To be clear, the kind of pain Hoenig is talking about involves high unemployment, social instability, and possibly years of economic malaise. Hoenig knows this because he has seen it before. He saw this throughout his long Fed career and most clearly during the Great Inflation of the 1970s, as a team player in 2010, why he was willing to go down in history as a freak, and why he was willing to accept disdain from his teammates and people like Bernanke.

Hoenig voted no because he saw firsthand the consequences of the Fed getting it wrong and holding the money too easy for too long.

The last time the United States sufferedAfter a long and galloping period of inflation, Thomas Hoenig was given the pitiful task of cleaning up the mess he had left behind. This was the period that came to be known as the Great Inflation, a period of the 1970s marked by long lines at gas stations and price increases in supermarkets happening so quickly that prices were surpassed at midday. Hoeing realized that the institution he worked for, the Federal Reserve, was not just a spectator of this inflation. He helped make it happen.

As a bank auditor, Hoenig spent the 1970s observing how Federal Reserve policies helped lift the inflationary bait that would later explode. This policy is known as the "easy money" policy, meaning that the Federal Reserve has kept interest rates so low that borrowing has been cheap and easy. The Federal Reserve kept interest rates so low in the 1960s that when inflation is factored in they were actually negative by the late 1970s. When interest rates are effectively negative, this can be described as super-loose monetary policy. This type of environment fuels inflation because all that easy money is looking for a place to go. Economists call this phenomenon "big dollars chasing some commodities," meaning that everyone spends their easy money and drives up the prices of the things they buy because demand is high.

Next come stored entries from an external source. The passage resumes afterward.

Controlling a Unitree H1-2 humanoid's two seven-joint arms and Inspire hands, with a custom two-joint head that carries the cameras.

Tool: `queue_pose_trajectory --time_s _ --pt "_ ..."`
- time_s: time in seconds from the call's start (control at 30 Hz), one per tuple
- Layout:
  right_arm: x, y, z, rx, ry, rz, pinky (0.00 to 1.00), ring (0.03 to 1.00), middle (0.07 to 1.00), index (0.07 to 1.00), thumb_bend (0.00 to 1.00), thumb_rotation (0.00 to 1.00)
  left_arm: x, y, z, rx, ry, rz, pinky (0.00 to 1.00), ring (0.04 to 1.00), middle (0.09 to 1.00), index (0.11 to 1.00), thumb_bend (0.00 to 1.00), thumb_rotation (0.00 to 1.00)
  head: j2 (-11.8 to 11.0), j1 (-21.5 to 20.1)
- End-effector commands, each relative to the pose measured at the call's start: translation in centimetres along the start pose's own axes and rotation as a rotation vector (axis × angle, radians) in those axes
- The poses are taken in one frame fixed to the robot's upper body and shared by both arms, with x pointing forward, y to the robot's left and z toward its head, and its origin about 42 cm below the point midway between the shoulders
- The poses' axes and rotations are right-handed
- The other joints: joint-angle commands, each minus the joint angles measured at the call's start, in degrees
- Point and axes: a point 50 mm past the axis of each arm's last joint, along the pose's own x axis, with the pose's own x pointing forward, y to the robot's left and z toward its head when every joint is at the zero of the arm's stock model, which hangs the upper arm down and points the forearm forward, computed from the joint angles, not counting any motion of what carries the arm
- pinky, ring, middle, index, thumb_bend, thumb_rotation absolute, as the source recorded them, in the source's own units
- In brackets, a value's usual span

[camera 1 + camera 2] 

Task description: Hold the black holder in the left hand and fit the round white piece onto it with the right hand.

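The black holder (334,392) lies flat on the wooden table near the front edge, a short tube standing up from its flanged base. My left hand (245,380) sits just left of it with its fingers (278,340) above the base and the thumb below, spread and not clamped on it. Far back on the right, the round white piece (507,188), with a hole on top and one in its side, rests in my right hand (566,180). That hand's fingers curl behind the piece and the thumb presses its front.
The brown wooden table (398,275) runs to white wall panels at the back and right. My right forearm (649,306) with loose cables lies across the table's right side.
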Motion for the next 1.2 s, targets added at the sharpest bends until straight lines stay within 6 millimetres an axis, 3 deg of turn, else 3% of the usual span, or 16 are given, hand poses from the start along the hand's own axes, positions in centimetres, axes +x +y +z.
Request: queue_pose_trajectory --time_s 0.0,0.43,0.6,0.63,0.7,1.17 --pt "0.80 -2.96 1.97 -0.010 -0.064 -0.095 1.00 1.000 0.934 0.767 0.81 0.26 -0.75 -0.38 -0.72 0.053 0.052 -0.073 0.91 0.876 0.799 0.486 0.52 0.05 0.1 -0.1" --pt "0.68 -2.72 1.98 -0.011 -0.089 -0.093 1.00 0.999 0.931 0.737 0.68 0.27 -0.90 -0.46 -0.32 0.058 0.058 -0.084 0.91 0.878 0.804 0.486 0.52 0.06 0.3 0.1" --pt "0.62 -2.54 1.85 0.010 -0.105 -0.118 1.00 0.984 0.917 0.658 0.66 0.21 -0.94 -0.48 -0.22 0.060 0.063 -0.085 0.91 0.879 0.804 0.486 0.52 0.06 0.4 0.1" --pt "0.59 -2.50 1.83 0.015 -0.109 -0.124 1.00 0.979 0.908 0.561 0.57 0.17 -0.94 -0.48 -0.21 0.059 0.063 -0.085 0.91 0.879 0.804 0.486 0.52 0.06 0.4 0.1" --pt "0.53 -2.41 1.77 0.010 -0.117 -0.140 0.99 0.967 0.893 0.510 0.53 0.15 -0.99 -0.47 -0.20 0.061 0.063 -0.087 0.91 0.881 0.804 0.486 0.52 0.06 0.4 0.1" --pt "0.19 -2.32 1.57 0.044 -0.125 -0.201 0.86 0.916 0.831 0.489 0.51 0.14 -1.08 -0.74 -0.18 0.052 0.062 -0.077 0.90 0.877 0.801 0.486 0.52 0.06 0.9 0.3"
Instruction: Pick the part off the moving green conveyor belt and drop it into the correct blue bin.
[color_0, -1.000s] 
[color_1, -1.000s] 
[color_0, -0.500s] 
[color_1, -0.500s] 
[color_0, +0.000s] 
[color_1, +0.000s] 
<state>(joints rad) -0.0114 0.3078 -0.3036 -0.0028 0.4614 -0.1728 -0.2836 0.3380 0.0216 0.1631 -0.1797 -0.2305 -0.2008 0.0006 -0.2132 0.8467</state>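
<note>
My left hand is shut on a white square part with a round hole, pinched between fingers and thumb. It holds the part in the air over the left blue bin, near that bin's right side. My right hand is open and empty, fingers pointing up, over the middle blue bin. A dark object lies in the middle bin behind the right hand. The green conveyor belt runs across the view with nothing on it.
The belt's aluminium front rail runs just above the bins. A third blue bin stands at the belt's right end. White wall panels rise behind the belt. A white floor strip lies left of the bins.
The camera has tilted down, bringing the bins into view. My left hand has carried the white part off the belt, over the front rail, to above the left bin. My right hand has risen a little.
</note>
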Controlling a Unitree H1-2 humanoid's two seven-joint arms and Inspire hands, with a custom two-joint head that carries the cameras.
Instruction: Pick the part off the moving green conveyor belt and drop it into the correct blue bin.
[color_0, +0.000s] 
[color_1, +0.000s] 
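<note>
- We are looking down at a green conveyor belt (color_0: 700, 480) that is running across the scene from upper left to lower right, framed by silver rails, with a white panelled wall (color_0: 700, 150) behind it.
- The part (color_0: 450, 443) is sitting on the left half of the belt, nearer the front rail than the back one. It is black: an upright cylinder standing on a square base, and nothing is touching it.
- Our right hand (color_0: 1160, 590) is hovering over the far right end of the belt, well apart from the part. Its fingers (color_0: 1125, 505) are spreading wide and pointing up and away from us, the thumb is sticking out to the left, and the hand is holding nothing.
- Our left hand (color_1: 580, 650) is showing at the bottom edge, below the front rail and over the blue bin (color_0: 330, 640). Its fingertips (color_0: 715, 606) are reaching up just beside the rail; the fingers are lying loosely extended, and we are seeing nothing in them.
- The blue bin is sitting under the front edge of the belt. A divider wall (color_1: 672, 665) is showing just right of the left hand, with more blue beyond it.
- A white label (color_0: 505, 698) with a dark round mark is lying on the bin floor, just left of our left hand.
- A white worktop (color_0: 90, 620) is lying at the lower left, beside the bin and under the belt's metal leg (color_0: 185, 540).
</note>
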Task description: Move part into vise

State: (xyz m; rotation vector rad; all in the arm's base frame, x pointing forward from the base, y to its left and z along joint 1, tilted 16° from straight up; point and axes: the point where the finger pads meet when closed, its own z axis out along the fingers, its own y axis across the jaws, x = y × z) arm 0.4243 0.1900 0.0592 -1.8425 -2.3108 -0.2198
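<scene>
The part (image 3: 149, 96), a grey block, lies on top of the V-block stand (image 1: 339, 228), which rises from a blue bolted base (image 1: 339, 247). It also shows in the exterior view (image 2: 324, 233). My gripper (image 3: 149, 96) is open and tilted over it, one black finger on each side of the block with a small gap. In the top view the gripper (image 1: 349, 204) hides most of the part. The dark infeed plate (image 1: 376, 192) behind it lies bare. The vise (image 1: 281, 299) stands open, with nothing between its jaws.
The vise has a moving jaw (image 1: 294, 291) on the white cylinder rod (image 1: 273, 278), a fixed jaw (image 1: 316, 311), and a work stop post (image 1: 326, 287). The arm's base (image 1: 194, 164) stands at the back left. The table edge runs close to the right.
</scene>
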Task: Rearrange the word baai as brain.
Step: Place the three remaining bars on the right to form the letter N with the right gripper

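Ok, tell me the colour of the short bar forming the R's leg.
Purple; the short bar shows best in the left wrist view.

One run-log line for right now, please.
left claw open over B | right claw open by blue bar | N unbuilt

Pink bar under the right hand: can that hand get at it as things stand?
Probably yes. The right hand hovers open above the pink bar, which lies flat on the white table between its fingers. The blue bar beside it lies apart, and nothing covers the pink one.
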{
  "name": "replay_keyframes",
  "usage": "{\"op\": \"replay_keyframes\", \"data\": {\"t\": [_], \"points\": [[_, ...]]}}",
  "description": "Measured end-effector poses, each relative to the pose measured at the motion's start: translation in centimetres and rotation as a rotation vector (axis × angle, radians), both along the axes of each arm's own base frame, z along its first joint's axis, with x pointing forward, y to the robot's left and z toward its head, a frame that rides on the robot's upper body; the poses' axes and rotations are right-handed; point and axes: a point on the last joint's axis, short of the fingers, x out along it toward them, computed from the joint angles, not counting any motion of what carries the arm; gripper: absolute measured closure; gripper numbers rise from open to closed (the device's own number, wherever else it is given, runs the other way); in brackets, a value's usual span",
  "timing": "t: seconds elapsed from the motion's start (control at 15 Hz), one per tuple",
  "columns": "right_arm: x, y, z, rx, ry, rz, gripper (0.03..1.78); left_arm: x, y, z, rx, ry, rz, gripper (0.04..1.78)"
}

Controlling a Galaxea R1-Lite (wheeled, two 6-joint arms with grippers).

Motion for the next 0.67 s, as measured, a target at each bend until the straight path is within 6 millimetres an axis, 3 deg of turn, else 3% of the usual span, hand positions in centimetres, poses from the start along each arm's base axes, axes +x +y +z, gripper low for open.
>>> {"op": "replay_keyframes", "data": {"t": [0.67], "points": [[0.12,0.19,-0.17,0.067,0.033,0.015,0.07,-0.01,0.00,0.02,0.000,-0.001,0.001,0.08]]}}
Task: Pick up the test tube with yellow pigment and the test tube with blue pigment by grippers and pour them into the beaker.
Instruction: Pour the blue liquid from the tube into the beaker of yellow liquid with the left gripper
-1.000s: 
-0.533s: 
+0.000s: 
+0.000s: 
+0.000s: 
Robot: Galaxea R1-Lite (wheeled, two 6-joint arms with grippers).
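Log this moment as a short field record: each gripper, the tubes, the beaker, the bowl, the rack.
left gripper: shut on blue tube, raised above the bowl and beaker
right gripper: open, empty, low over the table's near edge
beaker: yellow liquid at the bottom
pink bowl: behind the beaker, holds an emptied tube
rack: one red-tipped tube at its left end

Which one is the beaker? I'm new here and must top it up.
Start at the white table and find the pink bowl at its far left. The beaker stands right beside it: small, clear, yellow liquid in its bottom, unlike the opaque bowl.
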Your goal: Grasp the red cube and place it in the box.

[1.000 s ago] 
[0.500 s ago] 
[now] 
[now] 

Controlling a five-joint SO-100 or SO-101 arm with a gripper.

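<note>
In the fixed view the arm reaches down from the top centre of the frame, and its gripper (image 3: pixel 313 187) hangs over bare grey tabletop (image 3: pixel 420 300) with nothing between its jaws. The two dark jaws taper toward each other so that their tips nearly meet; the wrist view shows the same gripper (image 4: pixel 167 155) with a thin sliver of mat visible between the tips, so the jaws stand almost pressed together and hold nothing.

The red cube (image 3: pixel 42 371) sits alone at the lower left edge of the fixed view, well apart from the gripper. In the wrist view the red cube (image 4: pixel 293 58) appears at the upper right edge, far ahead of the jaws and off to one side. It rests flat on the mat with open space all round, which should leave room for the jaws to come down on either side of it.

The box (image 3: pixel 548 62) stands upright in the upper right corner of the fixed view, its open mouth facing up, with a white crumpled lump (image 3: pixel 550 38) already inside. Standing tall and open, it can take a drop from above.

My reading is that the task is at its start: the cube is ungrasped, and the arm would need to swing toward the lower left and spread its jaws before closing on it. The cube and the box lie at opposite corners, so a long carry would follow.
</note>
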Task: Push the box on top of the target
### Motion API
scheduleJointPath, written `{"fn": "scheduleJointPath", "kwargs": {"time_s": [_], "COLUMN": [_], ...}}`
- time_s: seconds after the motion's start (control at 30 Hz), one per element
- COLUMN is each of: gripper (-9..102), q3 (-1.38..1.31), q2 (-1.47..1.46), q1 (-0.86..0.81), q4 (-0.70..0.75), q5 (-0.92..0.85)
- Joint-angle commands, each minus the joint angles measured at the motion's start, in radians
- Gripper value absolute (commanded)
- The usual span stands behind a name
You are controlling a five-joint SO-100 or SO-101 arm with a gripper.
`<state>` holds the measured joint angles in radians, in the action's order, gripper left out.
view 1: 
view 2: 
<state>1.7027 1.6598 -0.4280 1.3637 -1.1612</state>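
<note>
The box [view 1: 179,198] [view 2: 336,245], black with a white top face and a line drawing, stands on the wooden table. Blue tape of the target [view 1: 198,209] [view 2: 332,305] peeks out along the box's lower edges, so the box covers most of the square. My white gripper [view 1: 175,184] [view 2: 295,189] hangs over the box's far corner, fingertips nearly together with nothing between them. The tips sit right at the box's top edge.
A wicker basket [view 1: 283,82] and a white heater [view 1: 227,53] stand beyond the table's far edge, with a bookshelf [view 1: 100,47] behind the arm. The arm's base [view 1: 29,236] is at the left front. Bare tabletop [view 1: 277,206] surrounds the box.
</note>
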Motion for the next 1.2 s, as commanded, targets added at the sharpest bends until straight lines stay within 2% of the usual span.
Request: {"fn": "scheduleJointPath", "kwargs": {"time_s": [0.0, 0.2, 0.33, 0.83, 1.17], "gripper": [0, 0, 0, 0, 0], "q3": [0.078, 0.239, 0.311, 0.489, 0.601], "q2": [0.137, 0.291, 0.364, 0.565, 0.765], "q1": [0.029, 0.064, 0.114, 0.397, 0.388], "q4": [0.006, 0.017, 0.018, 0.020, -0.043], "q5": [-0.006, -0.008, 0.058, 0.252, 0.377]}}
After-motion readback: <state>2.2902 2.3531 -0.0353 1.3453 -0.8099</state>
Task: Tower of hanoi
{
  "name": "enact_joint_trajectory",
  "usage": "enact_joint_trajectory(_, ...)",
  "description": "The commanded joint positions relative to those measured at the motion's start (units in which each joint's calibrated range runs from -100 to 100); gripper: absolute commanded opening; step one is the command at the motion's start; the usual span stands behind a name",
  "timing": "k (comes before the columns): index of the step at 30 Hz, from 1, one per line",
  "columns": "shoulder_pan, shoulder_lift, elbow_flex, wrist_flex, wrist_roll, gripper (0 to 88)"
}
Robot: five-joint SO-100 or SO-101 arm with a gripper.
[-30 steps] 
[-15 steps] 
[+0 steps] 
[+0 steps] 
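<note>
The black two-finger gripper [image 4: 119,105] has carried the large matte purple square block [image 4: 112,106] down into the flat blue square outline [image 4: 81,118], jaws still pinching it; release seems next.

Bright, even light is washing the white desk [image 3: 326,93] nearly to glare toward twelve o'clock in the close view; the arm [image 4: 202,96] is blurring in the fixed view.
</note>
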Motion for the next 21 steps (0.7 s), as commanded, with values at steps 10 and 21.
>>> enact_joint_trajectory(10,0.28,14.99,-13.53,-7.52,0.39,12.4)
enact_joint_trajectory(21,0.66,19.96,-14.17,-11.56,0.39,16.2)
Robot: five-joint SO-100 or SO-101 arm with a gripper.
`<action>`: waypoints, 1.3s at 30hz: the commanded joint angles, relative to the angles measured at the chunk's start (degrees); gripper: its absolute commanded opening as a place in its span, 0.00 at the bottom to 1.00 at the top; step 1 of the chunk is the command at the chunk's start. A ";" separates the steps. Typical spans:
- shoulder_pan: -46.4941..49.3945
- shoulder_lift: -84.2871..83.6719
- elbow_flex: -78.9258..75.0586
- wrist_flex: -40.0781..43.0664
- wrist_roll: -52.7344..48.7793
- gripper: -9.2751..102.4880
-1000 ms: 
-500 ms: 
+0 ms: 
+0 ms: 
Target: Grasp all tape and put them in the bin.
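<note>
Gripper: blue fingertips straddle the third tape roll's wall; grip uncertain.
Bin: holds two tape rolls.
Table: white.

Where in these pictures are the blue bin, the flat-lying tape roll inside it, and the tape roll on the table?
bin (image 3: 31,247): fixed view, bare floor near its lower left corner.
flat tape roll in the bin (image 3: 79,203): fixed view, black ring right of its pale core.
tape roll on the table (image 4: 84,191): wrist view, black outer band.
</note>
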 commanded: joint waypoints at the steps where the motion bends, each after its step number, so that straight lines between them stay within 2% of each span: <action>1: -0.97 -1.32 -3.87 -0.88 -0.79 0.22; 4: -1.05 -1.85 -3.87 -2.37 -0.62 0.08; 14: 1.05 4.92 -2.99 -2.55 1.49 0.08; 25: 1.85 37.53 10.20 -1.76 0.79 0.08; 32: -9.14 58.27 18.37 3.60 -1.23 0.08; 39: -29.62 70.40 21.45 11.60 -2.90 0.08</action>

Importantly, the Federal Reserve creates these conditions by creating more and more dollars, or increasing the money supply, as economists say.

As a bank auditor, Hoenig noticed something else that was very important. The policy of easy money does not only increase the prices of consumer goods such as bread and cars. Money also increases the price of assets like stocks, bonds, and real estate. In the 1970s, low interest rates fueled demand for assets and eventually fueled asset bubbles throughout the Midwest, including in agricultural states like Kansas and Nebraska and the energy-producing state of Oklahoma. When asset prices shoot up like this, the dreaded thing called an asset bubble develops.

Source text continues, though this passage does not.